### Work item
How many lines below contain the word "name"? Reply solely with the number.

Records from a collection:
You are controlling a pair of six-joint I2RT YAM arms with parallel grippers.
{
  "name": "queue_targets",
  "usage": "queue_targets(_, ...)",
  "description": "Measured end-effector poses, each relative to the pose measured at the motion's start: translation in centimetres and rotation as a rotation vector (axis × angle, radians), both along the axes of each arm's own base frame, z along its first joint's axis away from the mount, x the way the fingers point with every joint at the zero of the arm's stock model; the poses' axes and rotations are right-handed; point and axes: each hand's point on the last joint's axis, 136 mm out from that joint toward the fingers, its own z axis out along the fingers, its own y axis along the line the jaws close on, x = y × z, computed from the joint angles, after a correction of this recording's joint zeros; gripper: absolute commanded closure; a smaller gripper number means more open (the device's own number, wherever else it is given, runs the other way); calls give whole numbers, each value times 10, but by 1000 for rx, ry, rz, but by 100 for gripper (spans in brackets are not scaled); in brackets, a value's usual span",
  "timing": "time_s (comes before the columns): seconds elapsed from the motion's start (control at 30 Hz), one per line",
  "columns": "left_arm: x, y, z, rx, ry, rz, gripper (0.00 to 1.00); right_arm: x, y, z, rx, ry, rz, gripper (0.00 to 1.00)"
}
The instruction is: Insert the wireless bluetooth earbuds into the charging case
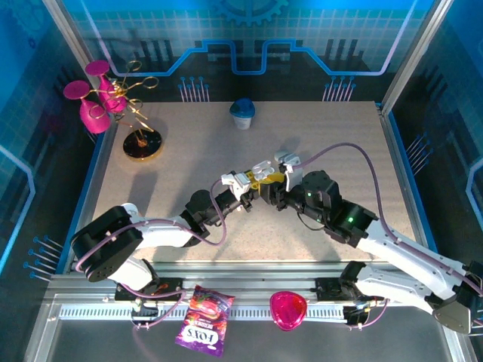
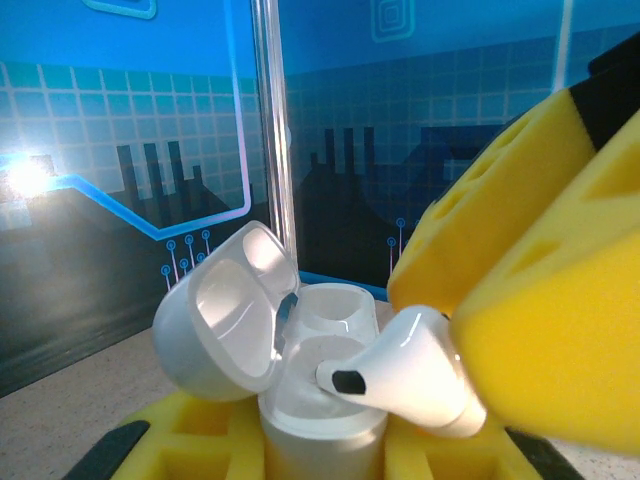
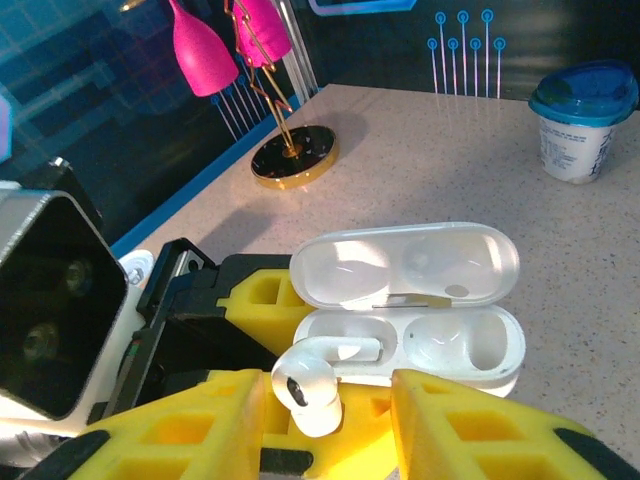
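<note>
— Where is the charging case (image 3: 412, 345)?

— Clamped in my left jaws, which are closed tight on its lower body, the yellow pads (image 2: 190, 440) pressed to either side. It stands upright near the middle of the worktop (image 1: 189, 151), with its lid (image 3: 405, 262) swung fully back and both wells bare.

— And the earbud (image 3: 308, 388)?

— It sits between my right jaws, at the rim of the case. Its stem lies across the well on the left of the right wrist view, and its head hangs outside the case. It is not seated.

— Are the right jaws gripping it?

— They stand partly open, wider than the earbud. There is a clear gap between it and one yellow pad (image 3: 480, 430). I cannot tell whether the other pad touches it.
</note>
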Motion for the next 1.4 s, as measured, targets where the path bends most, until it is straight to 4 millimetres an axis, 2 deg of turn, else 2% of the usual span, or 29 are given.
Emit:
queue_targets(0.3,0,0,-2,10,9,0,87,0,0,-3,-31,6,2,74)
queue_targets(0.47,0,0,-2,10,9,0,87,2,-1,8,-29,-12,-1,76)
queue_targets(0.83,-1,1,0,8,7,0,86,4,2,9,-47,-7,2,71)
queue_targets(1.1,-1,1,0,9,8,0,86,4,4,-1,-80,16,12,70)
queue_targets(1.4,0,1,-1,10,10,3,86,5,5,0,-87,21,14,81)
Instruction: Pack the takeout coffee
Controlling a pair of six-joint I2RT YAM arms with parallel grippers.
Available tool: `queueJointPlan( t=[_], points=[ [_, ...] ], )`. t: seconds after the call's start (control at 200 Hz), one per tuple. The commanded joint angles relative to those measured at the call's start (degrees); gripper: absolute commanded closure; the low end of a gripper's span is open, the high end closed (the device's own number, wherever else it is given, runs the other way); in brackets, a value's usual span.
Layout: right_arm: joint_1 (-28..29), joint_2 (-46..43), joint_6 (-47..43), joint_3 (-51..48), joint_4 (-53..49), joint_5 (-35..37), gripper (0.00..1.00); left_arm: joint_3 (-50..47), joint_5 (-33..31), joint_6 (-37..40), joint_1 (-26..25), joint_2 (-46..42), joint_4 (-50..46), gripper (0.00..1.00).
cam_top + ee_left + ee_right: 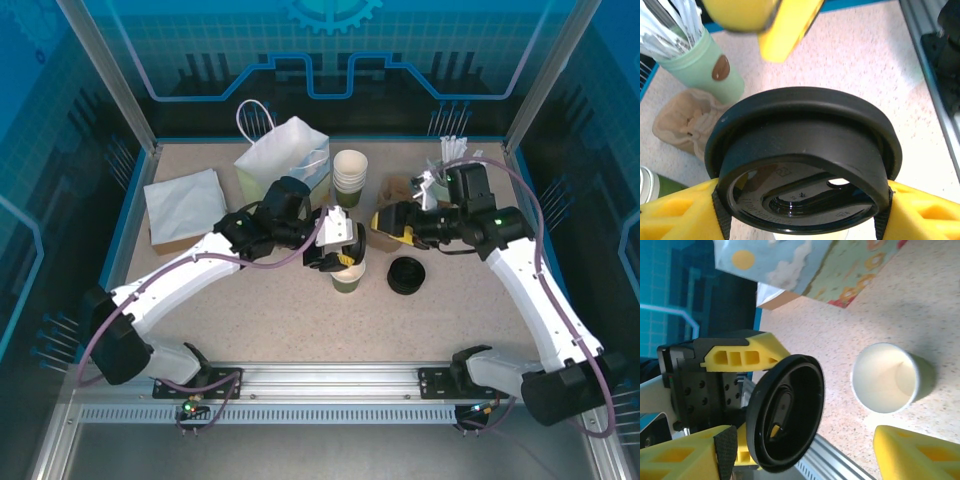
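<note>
While the left end effector [338, 248] clamps a black coffee lid [805, 155] by its rim between its two yellow fingers [675, 212], the right end effector [388, 228] stands just to the right of it with its jaws spread wide and nothing between them. One of its fingers is close to the lid's edge, but I cannot tell whether it touches. The lid is tilted on edge, held above the surface [300, 320] and apart from the cup. That open pale green paper cup [885, 385] stands upright near the centre, just on the near side of the left end effector. A second black lid [405, 275] lies flat to the right of the cup. Farther back are a stack of cups [350, 170] and a white paper bag [285, 150]
</note>
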Motion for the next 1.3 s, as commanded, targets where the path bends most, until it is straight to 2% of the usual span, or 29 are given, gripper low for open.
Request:
queueJointPlan(
  t=[0.0,0.205,0.33,0.455,0.565,0.71,1.296],
  points=[
    [-1.84,-2.05,-2.06,-2.69,-2.65,3.78,0.25,4.24,-5.82,4.87,-1.52,2.6,-9.72,0.35],
    [-4.78,-2.79,-6.78,-6.71,-8.18,14.92,0.25,10.94,-13.12,8.93,-3.94,8.6,-19.9,0.35],
    [-7.81,-2.71,-9.1,-9.53,-9.86,18.44,0.25,15.24,-17.42,10.84,-5.12,12.28,-26.17,0.36],
    [-9.93,-2.52,-10.14,-12.31,-8.96,17.55,0.25,18.49,-20.43,12.41,-5.93,15.37,-31.03,0.36],
    [-10.1,-1.92,-9.84,-14.64,-6.62,14.92,0.25,20.95,-22.86,13.42,-6.51,17.83,-34.18,0.36],
    [-10.17,-0.64,-10.14,-16.05,-5.77,15.03,0.25,24.24,-25.86,14.27,-7.33,21.07,-37.93,0.36],
    [-11.31,-1.19,-11.2,-17.27,-5.47,15.16,0.25,29.56,-26.55,15.11,-8.21,26.31,-41.04,0.36]
  ],
)
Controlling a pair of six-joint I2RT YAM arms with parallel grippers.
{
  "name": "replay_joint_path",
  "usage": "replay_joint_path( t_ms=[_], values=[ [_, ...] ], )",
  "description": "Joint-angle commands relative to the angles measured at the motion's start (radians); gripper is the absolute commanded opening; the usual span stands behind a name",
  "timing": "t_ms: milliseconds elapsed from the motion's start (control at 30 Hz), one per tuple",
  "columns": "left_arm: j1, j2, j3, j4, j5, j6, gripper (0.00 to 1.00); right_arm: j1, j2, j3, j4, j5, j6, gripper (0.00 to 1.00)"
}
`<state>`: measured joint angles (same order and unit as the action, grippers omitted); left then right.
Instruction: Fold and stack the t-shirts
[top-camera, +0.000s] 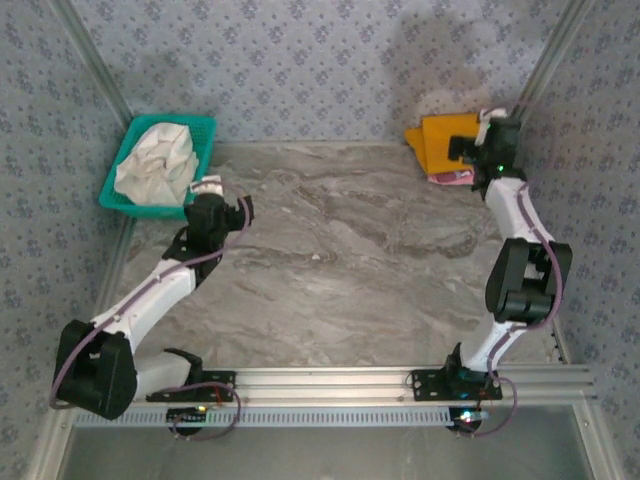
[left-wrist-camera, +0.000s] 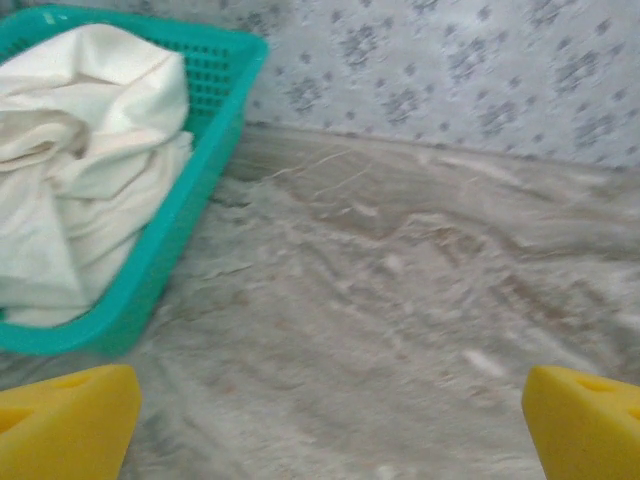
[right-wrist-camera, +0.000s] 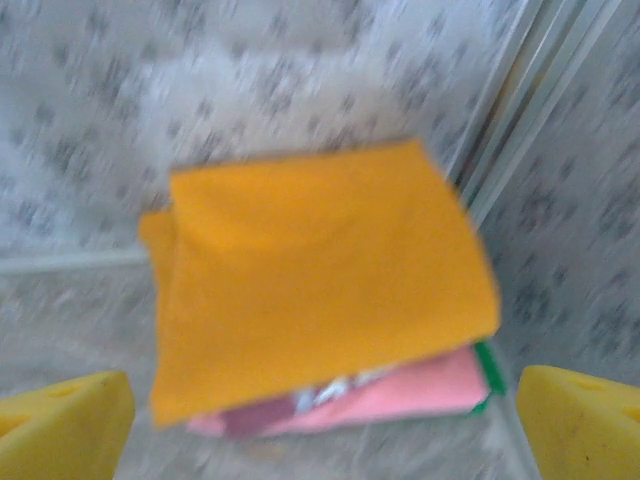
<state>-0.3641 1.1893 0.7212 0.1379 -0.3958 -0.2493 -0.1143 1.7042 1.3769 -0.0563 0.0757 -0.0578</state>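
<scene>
A folded mustard-yellow t-shirt (right-wrist-camera: 320, 270) tops a stack in the far right corner (top-camera: 445, 140). Under it peek a maroon shirt with white lettering (right-wrist-camera: 265, 412) and a pink shirt (right-wrist-camera: 420, 392). My right gripper (right-wrist-camera: 325, 440) hovers just in front of the stack, open, with nothing between its yellow fingertips (right-wrist-camera: 60, 425). In the top view the right gripper (top-camera: 478, 140) sits beside the stack. My left gripper (left-wrist-camera: 330, 430) is open above bare table, near a teal basket (left-wrist-camera: 215, 150) holding a crumpled white cloth (left-wrist-camera: 90, 150). From above, the left gripper (top-camera: 243, 210) points right.
The teal basket (top-camera: 205, 125) with the white cloth (top-camera: 155, 165) stands at the far left against the patterned wall. A green edge (right-wrist-camera: 488, 372) shows under the stack. Metal frame posts run up both back corners. The marble tabletop (top-camera: 340, 260) lies between the arms.
</scene>
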Motion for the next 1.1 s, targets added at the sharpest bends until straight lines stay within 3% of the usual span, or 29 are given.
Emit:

### Solution to this task
3